::: Data shown

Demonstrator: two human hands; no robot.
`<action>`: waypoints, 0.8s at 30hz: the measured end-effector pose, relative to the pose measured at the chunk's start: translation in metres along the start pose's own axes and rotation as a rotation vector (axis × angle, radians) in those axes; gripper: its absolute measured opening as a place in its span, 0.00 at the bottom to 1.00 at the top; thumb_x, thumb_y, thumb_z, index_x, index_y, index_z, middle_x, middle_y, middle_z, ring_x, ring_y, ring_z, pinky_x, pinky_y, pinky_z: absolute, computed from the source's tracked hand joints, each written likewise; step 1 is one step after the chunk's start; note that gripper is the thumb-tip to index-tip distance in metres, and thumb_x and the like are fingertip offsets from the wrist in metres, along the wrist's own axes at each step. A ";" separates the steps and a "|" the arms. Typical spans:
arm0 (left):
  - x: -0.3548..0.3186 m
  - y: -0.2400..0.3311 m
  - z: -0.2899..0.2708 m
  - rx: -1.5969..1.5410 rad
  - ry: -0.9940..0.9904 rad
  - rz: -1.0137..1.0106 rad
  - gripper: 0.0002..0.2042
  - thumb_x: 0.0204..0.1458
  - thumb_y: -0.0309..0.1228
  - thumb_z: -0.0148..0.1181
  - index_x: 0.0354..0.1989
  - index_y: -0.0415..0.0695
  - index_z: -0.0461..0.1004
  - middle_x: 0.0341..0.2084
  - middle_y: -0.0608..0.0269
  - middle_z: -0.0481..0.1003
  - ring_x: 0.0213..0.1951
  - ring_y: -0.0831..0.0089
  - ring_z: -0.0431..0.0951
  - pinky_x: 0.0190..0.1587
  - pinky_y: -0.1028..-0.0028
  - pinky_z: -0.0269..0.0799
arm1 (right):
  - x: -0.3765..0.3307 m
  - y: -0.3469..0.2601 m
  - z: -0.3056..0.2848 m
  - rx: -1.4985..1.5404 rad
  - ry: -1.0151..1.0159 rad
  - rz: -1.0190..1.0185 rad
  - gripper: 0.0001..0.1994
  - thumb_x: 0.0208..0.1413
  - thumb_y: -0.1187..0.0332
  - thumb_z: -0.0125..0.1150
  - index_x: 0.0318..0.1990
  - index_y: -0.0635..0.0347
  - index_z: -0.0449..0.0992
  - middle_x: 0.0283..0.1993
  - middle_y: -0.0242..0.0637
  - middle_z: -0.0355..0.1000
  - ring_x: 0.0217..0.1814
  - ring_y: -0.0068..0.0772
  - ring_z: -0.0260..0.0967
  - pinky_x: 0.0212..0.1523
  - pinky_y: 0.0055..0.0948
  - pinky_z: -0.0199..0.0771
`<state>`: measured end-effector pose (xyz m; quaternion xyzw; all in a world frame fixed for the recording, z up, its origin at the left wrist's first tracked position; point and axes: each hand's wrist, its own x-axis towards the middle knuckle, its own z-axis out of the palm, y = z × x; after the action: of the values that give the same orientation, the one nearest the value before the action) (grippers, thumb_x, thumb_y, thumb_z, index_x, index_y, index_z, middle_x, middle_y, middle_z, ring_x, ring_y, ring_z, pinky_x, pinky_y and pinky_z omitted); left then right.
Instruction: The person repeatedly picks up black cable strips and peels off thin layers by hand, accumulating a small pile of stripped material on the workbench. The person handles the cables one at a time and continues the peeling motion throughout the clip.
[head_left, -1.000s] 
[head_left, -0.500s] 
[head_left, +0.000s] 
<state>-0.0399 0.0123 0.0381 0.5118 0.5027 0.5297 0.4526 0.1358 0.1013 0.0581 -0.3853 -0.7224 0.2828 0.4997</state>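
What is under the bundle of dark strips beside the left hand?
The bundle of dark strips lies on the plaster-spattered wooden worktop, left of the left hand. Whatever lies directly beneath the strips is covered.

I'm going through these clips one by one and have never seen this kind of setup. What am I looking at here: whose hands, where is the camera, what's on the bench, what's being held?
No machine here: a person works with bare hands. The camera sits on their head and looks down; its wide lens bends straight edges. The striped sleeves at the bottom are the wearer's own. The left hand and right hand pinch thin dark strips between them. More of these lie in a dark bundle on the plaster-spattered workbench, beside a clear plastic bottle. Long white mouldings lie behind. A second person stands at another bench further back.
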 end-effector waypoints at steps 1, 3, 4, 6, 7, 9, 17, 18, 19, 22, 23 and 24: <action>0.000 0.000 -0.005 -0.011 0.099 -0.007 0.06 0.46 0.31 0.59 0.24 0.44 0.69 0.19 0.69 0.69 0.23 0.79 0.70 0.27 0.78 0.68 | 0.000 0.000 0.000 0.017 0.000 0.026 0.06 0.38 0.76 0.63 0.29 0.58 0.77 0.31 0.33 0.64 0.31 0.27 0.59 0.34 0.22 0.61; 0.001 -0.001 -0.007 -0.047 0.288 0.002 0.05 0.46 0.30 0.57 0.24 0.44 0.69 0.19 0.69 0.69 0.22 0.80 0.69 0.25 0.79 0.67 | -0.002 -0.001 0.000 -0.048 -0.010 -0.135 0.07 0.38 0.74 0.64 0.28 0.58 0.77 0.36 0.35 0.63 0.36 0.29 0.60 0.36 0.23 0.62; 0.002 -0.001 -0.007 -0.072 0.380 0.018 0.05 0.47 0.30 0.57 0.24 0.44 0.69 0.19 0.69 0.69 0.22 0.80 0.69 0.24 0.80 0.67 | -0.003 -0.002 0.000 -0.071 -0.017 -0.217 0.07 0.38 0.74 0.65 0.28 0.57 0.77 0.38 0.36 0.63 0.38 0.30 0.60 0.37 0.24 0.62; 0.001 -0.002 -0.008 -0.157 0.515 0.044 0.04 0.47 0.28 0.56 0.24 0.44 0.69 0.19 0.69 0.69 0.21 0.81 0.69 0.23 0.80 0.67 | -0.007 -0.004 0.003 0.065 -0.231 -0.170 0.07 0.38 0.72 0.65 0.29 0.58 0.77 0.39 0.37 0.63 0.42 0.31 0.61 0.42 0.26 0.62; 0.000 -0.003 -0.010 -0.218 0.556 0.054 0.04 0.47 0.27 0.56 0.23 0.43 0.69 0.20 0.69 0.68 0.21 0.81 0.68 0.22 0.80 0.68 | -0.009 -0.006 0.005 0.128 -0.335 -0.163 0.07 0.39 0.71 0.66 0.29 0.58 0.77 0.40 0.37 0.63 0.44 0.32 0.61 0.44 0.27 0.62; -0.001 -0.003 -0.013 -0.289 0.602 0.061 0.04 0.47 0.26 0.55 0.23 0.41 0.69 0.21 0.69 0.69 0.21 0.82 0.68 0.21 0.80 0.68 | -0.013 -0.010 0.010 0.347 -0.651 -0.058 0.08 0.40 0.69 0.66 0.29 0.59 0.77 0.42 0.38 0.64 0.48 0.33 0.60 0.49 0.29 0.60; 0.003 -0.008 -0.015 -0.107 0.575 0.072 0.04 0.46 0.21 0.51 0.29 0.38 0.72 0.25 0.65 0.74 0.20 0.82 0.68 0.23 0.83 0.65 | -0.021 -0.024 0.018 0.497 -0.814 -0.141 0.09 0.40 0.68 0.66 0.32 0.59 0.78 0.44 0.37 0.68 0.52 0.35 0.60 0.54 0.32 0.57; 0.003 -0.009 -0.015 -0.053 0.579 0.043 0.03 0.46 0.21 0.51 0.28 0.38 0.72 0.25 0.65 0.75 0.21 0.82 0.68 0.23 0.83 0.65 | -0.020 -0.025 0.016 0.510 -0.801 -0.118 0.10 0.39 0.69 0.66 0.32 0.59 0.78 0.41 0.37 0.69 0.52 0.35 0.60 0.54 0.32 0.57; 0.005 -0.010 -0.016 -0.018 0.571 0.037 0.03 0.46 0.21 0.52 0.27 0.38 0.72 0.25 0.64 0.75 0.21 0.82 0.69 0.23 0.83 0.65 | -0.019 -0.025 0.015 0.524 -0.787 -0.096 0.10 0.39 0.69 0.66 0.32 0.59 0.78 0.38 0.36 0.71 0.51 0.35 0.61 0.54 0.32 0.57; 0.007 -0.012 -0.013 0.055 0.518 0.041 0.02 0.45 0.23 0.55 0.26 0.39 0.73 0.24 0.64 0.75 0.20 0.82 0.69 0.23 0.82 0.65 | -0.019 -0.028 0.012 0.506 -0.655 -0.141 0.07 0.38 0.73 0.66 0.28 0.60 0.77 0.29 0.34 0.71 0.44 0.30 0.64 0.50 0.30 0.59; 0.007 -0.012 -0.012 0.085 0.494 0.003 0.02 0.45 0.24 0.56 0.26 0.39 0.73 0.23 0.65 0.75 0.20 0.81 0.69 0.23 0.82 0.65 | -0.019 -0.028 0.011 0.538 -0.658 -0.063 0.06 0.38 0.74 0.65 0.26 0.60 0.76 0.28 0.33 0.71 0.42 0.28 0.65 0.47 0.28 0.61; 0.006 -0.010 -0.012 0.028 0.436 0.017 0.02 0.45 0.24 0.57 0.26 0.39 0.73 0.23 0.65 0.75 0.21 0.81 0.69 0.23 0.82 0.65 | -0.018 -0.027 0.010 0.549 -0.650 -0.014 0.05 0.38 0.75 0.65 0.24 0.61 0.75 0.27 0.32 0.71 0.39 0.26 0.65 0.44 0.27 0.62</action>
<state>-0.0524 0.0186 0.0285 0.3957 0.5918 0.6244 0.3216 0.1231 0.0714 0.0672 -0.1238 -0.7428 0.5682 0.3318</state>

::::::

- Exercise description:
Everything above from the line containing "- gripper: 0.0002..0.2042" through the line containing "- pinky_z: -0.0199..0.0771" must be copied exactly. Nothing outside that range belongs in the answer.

- Exercise result:
  - gripper: 0.0002..0.2042
  - thumb_x: 0.0204..0.1458
  - thumb_y: -0.0309..0.1228
  - thumb_z: -0.0148..0.1181
  - index_x: 0.0354..0.1989
  - index_y: -0.0415..0.0695
  - index_z: -0.0461..0.1004
  - middle_x: 0.0341..0.2084
  - middle_y: -0.0608..0.0269
  - middle_z: -0.0481..0.1003
  - ring_x: 0.0213..0.1951
  - ring_y: -0.0831..0.0089
  - ring_z: -0.0431..0.0951
  - pinky_x: 0.0190..0.1587
  - pinky_y: -0.1028..-0.0028
  - pinky_z: -0.0269..0.0799
arm1 (right):
  - x: -0.3765..0.3307 m
  - y: -0.3469..0.2601 m
  - z: -0.3056..0.2848 m
  - rx: -1.4985..1.5404 rad
  - ry: -1.0151..1.0159 rad
  - rz: -1.0190..1.0185 rad
  - gripper: 0.0001..0.1994
  - thumb_x: 0.0208..0.1413
  - thumb_y: -0.1187..0.0332
  - thumb_z: -0.0125..0.1150
  - index_x: 0.0318..0.1990
  - index_y: -0.0635..0.0347
  - index_z: -0.0449..0.0992
  - middle_x: 0.0283..0.1993
  - middle_y: -0.0242..0.0637
  - middle_z: -0.0355..0.1000
  - ring_x: 0.0217..0.1814
  - ring_y: -0.0068..0.0772
  - ring_z: -0.0260..0.0967
  - pinky_x: 0.0212..0.1523
  - pinky_y: 0.0055..0.0948
  - pinky_z: -0.0199..0.0771

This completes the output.